Одет был Ильф бедненько, как захудалый служащий. Куцая кепочка, залоснившийся макинтош.
В наших прогулках по Москве он любил покупать на развале у Китайской стены старые журналы. У него были комплекты сатирической «Искры» 60-х годов, «Сатирикона», собрание лубочных картинок, сборники Аркадия Аверченко и других юмористов. Порывшись в развале, ему случалось купить то протоколы комиссии по расследованию деятельности царских министров, то книгу про Ютландский бой. С годами его книжная полка пополнялась разнообразным интересным старьем. Он усердно читал не одних классиков, наших и иностранных, но и произведения своих коллег, именитых и безвестных, что другие в его положении делали не всегда.

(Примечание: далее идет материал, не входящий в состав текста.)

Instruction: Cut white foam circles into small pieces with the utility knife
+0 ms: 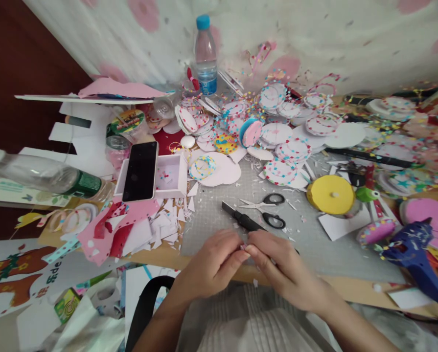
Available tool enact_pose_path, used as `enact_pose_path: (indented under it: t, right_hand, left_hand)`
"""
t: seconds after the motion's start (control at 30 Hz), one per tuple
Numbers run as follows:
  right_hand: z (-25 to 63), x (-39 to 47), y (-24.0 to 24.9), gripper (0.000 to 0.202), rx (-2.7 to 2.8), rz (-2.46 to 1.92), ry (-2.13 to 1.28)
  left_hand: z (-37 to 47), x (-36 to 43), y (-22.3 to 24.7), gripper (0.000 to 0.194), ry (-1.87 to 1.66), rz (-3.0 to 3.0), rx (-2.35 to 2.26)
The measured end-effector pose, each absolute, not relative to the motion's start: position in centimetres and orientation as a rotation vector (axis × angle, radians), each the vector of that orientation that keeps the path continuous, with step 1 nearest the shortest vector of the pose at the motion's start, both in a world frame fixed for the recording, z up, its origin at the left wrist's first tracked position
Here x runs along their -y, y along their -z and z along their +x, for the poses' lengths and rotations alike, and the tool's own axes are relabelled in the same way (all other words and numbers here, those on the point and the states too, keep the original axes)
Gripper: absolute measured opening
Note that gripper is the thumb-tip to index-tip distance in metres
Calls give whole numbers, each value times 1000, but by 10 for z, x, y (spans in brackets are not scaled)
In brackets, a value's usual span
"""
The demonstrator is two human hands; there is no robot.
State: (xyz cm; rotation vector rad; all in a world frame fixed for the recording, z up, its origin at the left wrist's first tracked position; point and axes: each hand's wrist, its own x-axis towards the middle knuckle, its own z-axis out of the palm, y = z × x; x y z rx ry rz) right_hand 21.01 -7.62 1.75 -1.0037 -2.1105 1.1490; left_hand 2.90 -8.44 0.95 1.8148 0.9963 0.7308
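At the front edge of the cutting mat (204, 220), my left hand (219, 264) and my right hand (283, 266) meet, thumbs and fingertips pinched together. Between them shows a tiny pale pinkish piece (243, 247), too small and covered to name. Just beyond my fingers lies a black utility knife (242, 218), its handle partly hidden by my right hand. Farther off rest open scissors (268, 208) with black handles.
Paper discs with colourful star wire (281, 171) pile up at the back. A water bottle (206, 58) stands behind them. Left are a phone (141, 171) on a white box (176, 176) and paper scraps (163, 225). Right are a yellow disc (331, 194) and a blue glue gun (417, 259).
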Motion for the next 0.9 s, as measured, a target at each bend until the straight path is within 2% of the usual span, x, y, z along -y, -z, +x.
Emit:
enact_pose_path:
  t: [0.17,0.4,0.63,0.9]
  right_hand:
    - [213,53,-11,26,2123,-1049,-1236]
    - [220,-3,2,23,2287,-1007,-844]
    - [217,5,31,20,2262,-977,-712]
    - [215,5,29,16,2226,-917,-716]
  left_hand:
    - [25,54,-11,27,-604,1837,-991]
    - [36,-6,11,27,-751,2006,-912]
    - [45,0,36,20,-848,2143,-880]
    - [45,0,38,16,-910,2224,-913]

Мы забрели раз на кинофабрику. Она принадлежала до революции Ханжонкову, работавшему потом в Совкино. В павильоне на Житной бородатый А. Ромм снимал картину «Бухта смерти». В этот вечер снимали тонущий пароход. Героиню то и дело окатывали водой. Окатывали много раз. Техника была в то время слабоватая, в юпитерах что-то не ладилось, и взыскательный оператор накручивал множество вариантов.

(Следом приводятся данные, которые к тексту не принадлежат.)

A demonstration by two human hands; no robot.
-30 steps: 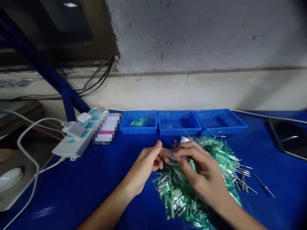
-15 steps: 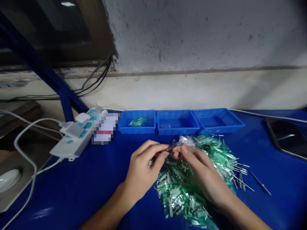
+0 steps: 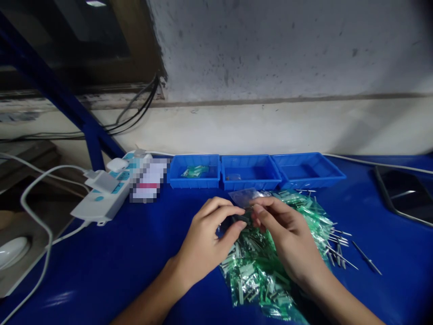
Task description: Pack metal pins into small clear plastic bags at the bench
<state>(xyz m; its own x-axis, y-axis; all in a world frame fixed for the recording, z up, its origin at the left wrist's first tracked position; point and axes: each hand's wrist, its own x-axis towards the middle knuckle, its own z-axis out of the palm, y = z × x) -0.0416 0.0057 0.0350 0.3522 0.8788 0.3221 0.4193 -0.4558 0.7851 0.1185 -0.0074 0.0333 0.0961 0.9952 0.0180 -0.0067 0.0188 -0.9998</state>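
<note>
My left hand (image 3: 208,239) is curled above the left side of a pile of small green-tinted plastic packets (image 3: 257,275). Its thumb and index fingertip are slightly apart, and a small shiny bit shows inside the curled fingers, too hidden to name. Close by on the right, my right hand (image 3: 287,232) pinches with thumb and fingers at the edge of a clear plastic bag (image 3: 242,197). The bag spreads out flat beyond the fingertips. Pale strips and metal pins show through the green packets. Loose metal pins (image 3: 340,248) lie at the pile's right.
Three blue trays (image 3: 194,183) stand in a row against the wall; the left one holds green packets, the middle one a small clear packet. A white power strip (image 3: 101,203) with plugs and cables is at left. A dark phone (image 3: 406,192) lies at right.
My left hand has shifted slightly right, and its thumb and index finger have parted. My right fingertips have drawn away a little, and the clear bag now shows spread beyond them.
</note>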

Заходили на выставки молодых художников. Некоторые были приятелями Ильфа и считали его знатоком живописи. Заходили в музеи. В Подсосенском переулке на Покровке, где теперь Издательство Академии наук, находился в доме Морозова — сколько их в Москве, домов Морозова! — музей стекла и фарфора. Гидом служил здесь один из Морозовых. Бывали мы, конечно, и в Третьяковской галерее, и в Щукинской, сделавшейся потом Музеем новой западной живописи, который после войны по чьему-то неразумному распоряжению закрыли. Теперь большая часть этой коллекции выставлена в музее имени Пушкина.
Мы колесили по переулкам Замоскворечья, всем этим Монетчиковым, Спасоболвановским… В последние месяцы своей жизни Ильф любил гулять по ним с полуторагодовалой дочкой Сашенькой. Он жил тогда в Лаврушинском переулке, близ одного из чудес Растрелли — церкви в стиле барокко.